(Instructions to follow)
Retype, without any change, the first line of the records and every line after it through the one containing "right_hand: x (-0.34".
◇ ◇ ◇
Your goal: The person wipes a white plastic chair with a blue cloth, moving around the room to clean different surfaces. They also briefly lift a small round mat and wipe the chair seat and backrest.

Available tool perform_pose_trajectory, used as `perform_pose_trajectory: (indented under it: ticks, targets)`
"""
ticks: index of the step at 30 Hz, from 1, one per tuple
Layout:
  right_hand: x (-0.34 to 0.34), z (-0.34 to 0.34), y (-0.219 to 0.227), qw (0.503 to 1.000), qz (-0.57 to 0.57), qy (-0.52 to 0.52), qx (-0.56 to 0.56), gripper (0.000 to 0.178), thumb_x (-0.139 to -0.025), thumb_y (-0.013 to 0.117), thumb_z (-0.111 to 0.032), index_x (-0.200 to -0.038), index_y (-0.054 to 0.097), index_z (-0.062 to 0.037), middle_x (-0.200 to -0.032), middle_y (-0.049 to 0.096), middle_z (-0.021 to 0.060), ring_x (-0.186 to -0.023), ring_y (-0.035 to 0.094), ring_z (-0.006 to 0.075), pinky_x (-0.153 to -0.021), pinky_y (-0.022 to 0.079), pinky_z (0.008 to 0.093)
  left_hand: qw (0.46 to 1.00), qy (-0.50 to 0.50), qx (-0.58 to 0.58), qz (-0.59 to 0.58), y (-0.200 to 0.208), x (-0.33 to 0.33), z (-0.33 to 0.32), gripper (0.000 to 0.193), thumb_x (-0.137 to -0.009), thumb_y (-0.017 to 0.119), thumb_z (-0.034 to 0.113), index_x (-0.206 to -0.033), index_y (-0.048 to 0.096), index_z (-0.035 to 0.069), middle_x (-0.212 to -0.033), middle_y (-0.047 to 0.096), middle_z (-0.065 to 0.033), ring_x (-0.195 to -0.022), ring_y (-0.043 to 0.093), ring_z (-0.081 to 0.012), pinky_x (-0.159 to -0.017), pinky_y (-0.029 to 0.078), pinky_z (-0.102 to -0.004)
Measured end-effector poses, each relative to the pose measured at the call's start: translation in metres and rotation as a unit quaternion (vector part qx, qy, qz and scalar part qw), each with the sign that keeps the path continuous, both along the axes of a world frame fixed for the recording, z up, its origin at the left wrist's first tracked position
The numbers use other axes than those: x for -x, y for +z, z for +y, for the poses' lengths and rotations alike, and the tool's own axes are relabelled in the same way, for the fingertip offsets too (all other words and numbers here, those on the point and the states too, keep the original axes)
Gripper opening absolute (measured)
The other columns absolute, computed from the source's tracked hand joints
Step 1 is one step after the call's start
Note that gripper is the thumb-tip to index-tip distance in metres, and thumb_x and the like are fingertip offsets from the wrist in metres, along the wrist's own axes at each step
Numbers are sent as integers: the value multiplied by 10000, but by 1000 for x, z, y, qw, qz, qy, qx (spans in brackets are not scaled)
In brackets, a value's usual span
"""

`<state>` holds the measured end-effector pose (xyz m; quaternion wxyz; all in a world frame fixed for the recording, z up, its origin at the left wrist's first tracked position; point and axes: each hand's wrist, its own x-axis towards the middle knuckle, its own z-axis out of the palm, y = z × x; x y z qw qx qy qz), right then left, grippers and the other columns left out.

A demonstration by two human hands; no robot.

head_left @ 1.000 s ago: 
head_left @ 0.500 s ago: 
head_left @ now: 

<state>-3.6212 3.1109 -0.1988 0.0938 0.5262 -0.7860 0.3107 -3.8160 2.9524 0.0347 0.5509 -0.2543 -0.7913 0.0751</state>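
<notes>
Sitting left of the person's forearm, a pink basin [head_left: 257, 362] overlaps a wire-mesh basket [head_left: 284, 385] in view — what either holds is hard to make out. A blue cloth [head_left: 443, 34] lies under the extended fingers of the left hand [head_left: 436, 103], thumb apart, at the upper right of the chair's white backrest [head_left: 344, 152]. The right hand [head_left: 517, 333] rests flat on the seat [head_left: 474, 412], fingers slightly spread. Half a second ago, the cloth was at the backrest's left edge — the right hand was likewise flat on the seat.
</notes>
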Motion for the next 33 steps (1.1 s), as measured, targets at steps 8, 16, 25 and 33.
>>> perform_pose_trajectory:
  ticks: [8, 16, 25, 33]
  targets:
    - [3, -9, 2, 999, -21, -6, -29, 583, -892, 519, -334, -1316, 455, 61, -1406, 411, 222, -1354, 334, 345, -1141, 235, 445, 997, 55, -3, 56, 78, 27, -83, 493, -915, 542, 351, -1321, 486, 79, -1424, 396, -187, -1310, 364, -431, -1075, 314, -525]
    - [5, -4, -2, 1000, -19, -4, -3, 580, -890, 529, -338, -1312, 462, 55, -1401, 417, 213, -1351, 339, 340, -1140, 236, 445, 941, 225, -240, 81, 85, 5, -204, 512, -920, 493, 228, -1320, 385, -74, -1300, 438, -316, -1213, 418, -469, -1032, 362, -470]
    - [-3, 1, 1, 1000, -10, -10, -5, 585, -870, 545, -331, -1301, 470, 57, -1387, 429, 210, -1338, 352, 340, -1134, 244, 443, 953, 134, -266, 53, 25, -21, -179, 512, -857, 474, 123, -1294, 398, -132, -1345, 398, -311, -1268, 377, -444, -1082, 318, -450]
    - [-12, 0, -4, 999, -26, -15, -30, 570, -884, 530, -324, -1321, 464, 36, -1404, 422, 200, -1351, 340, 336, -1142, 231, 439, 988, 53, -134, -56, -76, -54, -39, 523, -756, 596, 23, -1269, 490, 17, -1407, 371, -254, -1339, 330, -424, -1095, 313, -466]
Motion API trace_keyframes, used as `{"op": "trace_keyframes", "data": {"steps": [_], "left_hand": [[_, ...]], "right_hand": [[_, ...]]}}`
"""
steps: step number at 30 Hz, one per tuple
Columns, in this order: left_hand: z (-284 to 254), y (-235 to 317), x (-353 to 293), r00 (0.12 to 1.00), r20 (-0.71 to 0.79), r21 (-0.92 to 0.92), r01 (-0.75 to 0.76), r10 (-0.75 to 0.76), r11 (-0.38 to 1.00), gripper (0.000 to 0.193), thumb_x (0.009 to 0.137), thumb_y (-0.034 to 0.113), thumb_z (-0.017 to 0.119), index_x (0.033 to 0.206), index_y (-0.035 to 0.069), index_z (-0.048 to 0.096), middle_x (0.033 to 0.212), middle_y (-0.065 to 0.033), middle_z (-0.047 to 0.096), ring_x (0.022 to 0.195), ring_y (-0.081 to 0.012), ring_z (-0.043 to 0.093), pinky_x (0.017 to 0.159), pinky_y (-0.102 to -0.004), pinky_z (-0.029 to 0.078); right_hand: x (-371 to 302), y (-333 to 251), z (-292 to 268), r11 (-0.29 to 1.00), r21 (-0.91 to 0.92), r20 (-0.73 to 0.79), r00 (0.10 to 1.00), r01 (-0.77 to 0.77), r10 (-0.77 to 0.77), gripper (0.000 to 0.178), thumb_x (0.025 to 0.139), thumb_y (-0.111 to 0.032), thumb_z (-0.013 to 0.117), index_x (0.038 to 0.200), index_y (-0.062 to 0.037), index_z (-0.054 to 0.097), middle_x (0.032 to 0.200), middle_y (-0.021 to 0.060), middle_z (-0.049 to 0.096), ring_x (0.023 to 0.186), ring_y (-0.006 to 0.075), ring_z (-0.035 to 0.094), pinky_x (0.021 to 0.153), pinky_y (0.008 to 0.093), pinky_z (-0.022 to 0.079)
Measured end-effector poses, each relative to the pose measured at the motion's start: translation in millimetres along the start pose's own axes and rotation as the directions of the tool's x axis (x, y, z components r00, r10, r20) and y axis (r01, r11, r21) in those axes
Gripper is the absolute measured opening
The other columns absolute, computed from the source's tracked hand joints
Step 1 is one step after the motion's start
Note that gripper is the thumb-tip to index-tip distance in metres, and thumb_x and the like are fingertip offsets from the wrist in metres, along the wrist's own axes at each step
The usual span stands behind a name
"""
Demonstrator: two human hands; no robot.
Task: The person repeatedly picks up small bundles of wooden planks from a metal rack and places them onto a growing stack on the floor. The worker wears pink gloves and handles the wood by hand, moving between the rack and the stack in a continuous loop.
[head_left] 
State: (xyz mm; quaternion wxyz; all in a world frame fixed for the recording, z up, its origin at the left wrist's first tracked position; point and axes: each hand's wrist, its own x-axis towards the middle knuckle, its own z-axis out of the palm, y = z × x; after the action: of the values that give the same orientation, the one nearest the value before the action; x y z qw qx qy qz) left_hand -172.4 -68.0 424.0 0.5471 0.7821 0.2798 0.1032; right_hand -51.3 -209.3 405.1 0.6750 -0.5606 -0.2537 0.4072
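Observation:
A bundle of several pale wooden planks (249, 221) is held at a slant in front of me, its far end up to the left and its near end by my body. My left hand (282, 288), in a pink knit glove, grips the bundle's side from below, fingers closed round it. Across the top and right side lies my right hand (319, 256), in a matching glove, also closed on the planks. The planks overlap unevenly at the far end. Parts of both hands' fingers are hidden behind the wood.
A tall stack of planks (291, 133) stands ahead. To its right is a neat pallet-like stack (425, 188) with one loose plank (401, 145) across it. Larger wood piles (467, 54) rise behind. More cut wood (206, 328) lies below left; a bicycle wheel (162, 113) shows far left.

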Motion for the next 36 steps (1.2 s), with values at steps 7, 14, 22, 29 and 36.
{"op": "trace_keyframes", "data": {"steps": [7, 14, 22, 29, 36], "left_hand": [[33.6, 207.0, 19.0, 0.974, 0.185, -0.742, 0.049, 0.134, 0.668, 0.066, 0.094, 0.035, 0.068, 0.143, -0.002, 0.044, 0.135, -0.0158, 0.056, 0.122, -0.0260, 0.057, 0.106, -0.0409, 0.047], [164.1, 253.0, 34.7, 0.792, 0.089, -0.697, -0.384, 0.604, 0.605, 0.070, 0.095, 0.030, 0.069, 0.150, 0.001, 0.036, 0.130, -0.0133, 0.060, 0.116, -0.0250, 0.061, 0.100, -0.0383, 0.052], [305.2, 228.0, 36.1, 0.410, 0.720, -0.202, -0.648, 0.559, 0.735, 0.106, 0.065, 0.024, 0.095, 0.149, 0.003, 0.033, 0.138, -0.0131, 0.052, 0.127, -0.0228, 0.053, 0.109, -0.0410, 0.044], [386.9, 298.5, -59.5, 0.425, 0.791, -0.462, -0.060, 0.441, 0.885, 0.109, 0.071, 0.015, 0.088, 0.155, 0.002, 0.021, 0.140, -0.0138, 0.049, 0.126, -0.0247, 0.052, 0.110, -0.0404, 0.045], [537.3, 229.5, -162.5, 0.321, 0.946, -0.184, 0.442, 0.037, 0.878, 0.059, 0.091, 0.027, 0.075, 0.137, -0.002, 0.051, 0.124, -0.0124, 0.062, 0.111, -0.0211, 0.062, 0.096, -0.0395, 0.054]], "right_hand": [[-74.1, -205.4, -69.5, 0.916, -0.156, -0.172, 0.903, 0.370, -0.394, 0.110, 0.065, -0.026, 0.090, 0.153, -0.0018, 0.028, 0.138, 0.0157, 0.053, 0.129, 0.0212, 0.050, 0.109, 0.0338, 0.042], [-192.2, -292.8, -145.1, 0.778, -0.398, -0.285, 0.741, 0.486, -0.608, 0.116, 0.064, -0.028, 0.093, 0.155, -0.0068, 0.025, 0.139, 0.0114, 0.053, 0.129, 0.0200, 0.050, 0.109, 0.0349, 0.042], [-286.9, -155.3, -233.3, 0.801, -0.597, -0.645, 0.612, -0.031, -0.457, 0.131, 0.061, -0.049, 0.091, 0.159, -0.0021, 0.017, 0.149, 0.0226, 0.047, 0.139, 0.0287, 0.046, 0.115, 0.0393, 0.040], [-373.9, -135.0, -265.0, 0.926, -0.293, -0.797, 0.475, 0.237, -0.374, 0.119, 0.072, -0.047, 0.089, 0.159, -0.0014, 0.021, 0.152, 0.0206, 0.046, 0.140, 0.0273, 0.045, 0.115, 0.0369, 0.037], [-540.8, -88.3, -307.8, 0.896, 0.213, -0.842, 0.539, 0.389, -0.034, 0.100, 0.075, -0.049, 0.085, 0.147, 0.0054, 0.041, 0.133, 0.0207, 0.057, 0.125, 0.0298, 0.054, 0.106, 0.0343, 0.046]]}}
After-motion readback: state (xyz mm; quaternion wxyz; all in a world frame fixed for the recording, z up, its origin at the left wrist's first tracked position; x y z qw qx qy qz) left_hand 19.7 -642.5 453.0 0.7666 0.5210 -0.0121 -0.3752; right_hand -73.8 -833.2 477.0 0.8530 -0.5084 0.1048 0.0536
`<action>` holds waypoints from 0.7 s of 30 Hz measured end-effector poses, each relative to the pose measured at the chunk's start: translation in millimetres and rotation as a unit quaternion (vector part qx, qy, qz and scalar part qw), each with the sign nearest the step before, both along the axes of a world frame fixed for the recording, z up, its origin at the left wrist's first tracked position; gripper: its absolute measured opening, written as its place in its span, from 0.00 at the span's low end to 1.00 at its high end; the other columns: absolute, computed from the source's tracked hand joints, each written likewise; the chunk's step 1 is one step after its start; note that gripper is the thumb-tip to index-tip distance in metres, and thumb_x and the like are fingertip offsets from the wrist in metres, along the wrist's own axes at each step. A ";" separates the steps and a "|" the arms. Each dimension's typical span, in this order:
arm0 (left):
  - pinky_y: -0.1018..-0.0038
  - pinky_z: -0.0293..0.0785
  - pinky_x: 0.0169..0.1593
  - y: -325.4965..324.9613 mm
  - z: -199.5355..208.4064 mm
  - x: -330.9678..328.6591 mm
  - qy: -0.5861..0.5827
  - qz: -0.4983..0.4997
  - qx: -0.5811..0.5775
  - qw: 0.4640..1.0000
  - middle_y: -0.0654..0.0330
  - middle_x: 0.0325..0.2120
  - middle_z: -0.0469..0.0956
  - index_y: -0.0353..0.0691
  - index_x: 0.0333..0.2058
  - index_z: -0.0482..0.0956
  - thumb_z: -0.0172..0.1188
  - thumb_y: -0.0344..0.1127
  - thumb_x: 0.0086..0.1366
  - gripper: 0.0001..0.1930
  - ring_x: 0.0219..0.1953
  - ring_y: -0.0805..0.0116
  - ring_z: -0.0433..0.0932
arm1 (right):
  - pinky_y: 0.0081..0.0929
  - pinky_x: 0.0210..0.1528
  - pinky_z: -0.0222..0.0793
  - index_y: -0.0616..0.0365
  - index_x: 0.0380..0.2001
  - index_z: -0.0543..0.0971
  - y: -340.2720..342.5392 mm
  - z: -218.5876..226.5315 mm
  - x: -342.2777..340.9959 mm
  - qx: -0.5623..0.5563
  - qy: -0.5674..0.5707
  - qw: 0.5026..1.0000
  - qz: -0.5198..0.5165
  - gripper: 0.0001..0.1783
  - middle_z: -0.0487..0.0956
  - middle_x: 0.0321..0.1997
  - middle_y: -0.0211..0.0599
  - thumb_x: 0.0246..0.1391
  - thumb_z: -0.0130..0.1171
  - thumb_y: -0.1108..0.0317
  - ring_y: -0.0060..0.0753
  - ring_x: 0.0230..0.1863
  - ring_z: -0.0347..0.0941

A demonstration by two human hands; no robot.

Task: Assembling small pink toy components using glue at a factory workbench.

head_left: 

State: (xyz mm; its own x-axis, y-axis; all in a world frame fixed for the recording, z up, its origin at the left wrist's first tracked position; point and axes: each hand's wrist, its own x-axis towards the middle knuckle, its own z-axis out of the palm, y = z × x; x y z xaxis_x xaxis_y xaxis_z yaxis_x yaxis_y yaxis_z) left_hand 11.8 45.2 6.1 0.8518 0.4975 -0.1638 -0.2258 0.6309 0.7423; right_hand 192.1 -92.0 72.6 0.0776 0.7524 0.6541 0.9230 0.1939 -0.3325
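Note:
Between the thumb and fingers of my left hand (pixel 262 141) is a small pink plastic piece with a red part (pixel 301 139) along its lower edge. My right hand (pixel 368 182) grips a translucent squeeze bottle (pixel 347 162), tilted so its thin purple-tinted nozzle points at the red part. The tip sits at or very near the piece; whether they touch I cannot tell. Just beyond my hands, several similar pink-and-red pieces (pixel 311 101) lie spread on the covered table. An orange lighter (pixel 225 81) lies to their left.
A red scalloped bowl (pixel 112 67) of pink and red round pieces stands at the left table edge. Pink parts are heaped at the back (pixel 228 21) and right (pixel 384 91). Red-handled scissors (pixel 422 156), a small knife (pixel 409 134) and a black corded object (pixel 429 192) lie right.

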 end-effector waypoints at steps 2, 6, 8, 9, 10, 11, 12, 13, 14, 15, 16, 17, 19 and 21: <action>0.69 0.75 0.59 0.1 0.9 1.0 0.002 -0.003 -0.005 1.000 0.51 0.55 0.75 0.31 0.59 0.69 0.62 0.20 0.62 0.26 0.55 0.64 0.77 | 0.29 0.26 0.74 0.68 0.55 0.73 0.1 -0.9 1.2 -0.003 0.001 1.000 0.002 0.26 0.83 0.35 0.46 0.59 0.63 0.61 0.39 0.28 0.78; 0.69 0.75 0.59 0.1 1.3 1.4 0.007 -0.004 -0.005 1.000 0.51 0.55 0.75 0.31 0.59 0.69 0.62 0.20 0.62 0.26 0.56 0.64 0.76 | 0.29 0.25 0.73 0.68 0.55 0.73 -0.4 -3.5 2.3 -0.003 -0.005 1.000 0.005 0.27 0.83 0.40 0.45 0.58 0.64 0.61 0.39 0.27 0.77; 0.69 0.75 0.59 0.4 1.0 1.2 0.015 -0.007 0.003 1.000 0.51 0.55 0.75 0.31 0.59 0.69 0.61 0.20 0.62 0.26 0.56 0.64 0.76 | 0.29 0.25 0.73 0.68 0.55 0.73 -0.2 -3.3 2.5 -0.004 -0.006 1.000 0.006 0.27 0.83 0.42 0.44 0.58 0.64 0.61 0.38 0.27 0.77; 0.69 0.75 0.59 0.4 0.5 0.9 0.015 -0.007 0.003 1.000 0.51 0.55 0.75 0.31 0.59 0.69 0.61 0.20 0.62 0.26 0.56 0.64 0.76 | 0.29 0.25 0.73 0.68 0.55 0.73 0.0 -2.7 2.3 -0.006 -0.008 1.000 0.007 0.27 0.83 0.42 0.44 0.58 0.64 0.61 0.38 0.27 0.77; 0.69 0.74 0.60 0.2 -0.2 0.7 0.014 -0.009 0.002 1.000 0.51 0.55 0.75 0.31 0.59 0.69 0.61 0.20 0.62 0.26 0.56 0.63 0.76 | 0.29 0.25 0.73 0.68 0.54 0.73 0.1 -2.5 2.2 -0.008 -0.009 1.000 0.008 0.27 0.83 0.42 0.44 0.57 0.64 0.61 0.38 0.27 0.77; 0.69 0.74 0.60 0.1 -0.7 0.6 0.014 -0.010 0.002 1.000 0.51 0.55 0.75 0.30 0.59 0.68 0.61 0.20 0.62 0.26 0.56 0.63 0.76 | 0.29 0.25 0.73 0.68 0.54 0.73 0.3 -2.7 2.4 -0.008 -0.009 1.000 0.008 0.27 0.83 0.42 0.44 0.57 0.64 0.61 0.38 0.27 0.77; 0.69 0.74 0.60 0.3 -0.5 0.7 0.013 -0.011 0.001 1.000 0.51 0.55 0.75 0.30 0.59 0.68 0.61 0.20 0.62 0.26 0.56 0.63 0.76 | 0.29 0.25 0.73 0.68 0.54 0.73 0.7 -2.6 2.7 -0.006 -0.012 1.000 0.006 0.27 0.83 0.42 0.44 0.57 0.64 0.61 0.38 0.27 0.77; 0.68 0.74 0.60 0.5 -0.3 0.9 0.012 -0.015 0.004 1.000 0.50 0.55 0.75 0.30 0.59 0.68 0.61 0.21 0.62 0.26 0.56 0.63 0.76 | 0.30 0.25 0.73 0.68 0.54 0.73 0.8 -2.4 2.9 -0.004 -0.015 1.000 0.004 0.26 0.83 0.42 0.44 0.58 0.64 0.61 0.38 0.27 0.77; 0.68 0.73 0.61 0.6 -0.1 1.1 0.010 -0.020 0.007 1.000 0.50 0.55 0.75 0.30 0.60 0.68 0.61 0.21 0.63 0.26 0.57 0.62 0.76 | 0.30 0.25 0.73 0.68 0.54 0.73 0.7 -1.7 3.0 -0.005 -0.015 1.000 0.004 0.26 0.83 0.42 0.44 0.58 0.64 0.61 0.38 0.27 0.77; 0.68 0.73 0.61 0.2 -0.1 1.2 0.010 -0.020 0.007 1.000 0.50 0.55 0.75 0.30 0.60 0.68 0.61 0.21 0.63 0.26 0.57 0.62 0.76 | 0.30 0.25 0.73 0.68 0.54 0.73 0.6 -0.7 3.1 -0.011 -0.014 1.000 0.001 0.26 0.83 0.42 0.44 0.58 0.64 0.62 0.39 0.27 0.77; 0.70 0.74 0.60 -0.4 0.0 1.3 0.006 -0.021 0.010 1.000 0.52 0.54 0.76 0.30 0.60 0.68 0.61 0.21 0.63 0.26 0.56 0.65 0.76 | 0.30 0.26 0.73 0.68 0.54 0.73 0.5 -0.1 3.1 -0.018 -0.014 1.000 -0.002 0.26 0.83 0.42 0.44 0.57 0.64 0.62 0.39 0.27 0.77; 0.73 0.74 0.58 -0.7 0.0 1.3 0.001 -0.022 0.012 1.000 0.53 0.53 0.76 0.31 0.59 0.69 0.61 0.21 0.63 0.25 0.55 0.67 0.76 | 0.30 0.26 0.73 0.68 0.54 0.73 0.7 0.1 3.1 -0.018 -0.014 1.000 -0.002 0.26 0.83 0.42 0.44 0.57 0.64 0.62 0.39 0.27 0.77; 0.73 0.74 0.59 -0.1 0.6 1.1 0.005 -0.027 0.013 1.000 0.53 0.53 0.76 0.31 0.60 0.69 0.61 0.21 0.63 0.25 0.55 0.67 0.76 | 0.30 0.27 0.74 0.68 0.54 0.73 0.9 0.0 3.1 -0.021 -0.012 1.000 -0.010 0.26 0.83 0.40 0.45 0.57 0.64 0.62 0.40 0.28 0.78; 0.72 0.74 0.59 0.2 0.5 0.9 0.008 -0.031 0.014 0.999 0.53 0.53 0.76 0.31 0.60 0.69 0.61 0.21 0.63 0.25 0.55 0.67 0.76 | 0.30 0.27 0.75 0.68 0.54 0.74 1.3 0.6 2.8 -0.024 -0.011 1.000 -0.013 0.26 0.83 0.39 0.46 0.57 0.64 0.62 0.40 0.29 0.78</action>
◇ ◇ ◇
(Written response)
Your goal: The person wipes a white plastic chair with a blue cloth, moving around the room to clean different surfaces. They also briefly lift a small round mat and wipe the chair seat and backrest.

Available tool perform_pose_trajectory, used as `perform_pose_trajectory: (indented under it: ticks, targets)`
"""
ticks: index of the step at 30 Hz, from 1, one per tuple
Layout:
  right_hand: x (-0.34 to 0.34), z (-0.34 to 0.34), y (-0.219 to 0.227), qw (0.503 to 1.000), qz (-0.57 to 0.57), qy (-0.52 to 0.52), qx (-0.56 to 0.56), gripper (0.000 to 0.178), thumb_x (-0.139 to -0.025), thumb_y (-0.013 to 0.117), thumb_z (-0.111 to 0.032), index_x (-0.200 to -0.038), index_y (-0.054 to 0.097), index_z (-0.062 to 0.037), middle_x (-0.200 to -0.032), middle_y (-0.049 to 0.096), middle_z (-0.021 to 0.060), ring_x (-0.186 to -0.023), ring_y (-0.035 to 0.094), ring_z (-0.006 to 0.075), pinky_x (-0.153 to -0.021), pinky_y (-0.022 to 0.079), pinky_z (0.008 to 0.093)

That is the complete output.